_Required work_
All of the data must be output exactly, with every picture left out.

_Data provided_
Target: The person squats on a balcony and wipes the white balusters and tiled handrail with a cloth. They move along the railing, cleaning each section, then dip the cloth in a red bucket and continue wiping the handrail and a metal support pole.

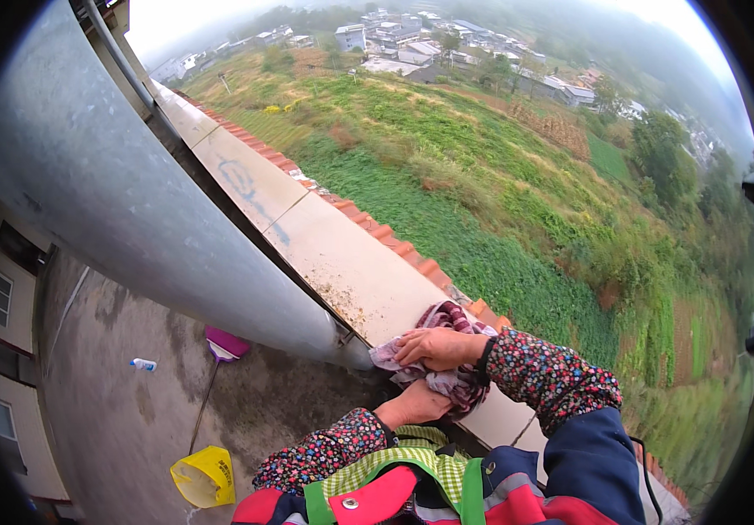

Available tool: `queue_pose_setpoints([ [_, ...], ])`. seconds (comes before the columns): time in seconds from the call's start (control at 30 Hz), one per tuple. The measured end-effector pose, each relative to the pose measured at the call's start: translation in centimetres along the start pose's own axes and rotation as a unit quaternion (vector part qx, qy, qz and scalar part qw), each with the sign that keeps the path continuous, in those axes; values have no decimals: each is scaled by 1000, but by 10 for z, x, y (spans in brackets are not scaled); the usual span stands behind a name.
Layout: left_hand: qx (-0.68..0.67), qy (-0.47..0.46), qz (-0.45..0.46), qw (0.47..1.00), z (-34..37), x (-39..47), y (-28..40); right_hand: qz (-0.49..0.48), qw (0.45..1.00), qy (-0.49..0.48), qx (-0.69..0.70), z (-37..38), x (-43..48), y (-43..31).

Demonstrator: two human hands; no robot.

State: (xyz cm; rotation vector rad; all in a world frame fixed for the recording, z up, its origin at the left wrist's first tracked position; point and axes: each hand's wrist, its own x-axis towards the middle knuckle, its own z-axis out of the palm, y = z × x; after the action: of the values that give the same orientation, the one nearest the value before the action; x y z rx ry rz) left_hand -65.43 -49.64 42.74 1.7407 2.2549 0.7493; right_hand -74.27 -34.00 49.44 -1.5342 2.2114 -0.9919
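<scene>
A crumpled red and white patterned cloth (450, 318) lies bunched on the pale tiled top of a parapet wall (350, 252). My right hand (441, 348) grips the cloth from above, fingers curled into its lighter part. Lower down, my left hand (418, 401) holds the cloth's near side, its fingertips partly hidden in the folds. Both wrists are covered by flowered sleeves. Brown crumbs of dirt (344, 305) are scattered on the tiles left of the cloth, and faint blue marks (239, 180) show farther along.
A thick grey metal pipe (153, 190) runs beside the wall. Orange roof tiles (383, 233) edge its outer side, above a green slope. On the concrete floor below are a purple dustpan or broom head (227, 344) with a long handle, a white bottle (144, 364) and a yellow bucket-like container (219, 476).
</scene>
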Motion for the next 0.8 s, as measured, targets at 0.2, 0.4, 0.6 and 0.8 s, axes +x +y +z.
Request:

_Completed exercise_
Target: The person squats on a balcony and wipes the white balusters and tiled handrail with a cloth. They move along the railing, cleaning each section, then dip the cloth in a red bucket and continue wiping the handrail and a metal support pole.


Available tool: `queue_pose_setpoints([ [_, ...], ])`. seconds (comes before the columns): time in seconds from the call's start (control at 30 Hz), one per tuple. The measured end-effector pose, each relative to the pose measured at the call's start: translation in centimetres along the start pose's own axes and rotation as a unit quaternion (vector part qx, qy, qz and scalar part qw), each with the sign that keeps the path continuous, in those axes; values have no decimals: each is scaled by 1000, but by 10 for z, x, y (spans in brackets are not scaled); the usual span stands behind a name.
Layout: left_hand: qx (-0.68..0.67), qy (-0.47..0.46), qz (-0.45..0.46), qw (0.47..1.00), z (-34..37), x (-39..47), y (-28..40); right_hand: qz (-0.49..0.48), qw (0.45..1.00), qy (-0.49..0.48), qx (-0.69..0.70), z (-37..38), x (-43..48), y (-43..31).

Demonstrator: two human hands; no robot.

State: (xyz cm; rotation vector rad; all in a world frame fixed for the recording, z up, its origin at the left wrist's first tracked position; point and axes: each hand's wrist, its own x-axis towards the middle knuckle, its own z-axis out of the palm, y = z × x; after the action: of the values that give the same orientation, the one nearest the value before the action; x y z rx ry rz) left_hand -65.43 -49.64 42.74 1.7407 2.2549 0.7493; right_hand -74.27 -34.00 49.44 -1.5342 2.2114 -0.9919
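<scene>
A crumpled red and white patterned cloth (450, 318) lies bunched on the pale tiled top of a parapet wall (350, 252). My right hand (441, 348) grips the cloth from above, fingers curled into its lighter part. Lower down, my left hand (418, 401) holds the cloth's near side, its fingertips partly hidden in the folds. Both wrists are covered by flowered sleeves. Brown crumbs of dirt (344, 305) are scattered on the tiles left of the cloth, and faint blue marks (239, 180) show farther along.
A thick grey metal pipe (153, 190) runs beside the wall. Orange roof tiles (383, 233) edge its outer side, above a green slope. On the concrete floor below are a purple dustpan or broom head (227, 344) with a long handle, a white bottle (144, 364) and a yellow bucket-like container (219, 476).
</scene>
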Motion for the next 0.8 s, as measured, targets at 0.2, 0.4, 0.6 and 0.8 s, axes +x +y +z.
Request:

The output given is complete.